Quando deflagrou a Grande Guerra, em 1914, o “Sines”, que então navegava sob a bandeira alemã, encontrava-se fundeado no Porto, onde foi aprisionado. Vindo, depois, para Lisboa, foi incorporado na frota dos extintos Transportes Marítimos do Estado, sendo um dos navios alugados à Furness, que o utilizou no transporte de víveres para os exércitos aliados.
Aquando da liquidação dos T.M.E., o “Sines” foi vendido à Sociedade Sines, Lda., sendo seu armador o sr. António Sobral Mendes, que se encontra actualmente a residir no Porto.
O “Sines” foi nos primeiros dias do corrente mês a Setúbal, a fim de carregar 3.500 toneladas de mineral, procedente das minas de Aljustrel, vindo depois para Lisboa, onde carregou mais 200 toneladas de cera, conserva e cortiça. O mineral destinava-se todo a Hamburgo, e a carga de Lisboa seria dividida por aquele porto e Roterdão. Toda esta importante carga estava segura pelos respectivos importadores. O navio estava previsto chegar hoje a Hamburgo.

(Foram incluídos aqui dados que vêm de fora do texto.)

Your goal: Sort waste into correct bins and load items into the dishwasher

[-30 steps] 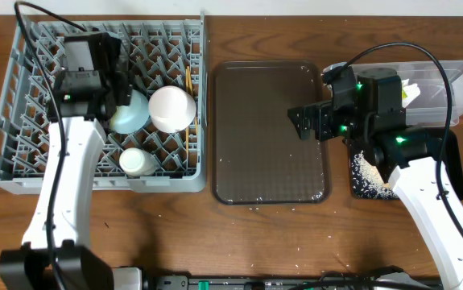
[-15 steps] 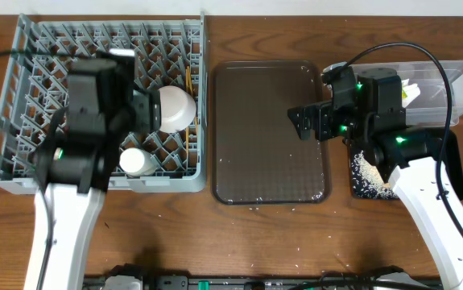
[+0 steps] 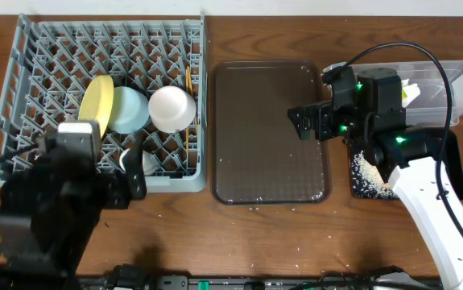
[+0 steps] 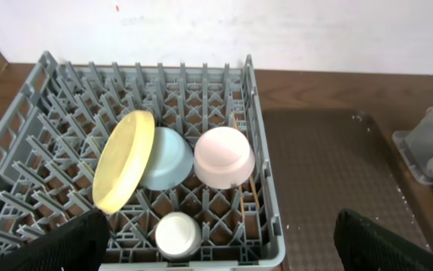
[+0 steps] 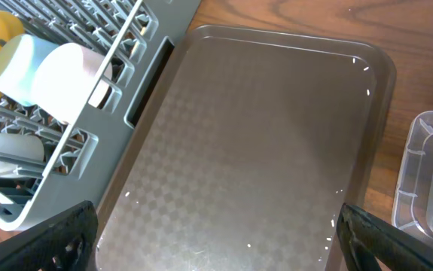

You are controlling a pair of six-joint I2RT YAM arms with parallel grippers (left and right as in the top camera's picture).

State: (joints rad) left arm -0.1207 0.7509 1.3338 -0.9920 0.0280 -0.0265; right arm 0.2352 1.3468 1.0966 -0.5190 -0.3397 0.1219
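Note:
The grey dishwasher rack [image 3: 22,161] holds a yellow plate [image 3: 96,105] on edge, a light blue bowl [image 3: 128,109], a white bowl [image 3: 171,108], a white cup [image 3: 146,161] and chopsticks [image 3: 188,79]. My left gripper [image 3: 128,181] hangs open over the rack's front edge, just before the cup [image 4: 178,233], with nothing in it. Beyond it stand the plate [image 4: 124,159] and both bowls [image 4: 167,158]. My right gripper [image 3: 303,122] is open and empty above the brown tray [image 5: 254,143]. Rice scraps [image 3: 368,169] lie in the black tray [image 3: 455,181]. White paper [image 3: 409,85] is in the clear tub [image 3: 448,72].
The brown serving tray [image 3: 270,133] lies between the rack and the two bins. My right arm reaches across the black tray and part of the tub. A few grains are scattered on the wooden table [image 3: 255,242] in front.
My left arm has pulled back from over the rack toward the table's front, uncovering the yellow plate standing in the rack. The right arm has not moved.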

Segundo informação recebida, os tripulantes do vapor naufragado esperam em Boulogne-sur-Mer o primeiro navio que os possa transportar a Lisboa.
(In jornal “Comércio do Porto”, sexta, 22 de Março de 1929)
O naufrágio do “Sines”
No rápido da noite, chegaram hoje a Lisboa os oficiais do vapor “Sines” que, na quarta-feira passada, naufragou no Canal da Mancha. No comboio de amanhã, das 8 horas, chegam os restantes tripulantes.
(In jornal “Comércio do Porto”, Domingo, 24 de Março de 1929)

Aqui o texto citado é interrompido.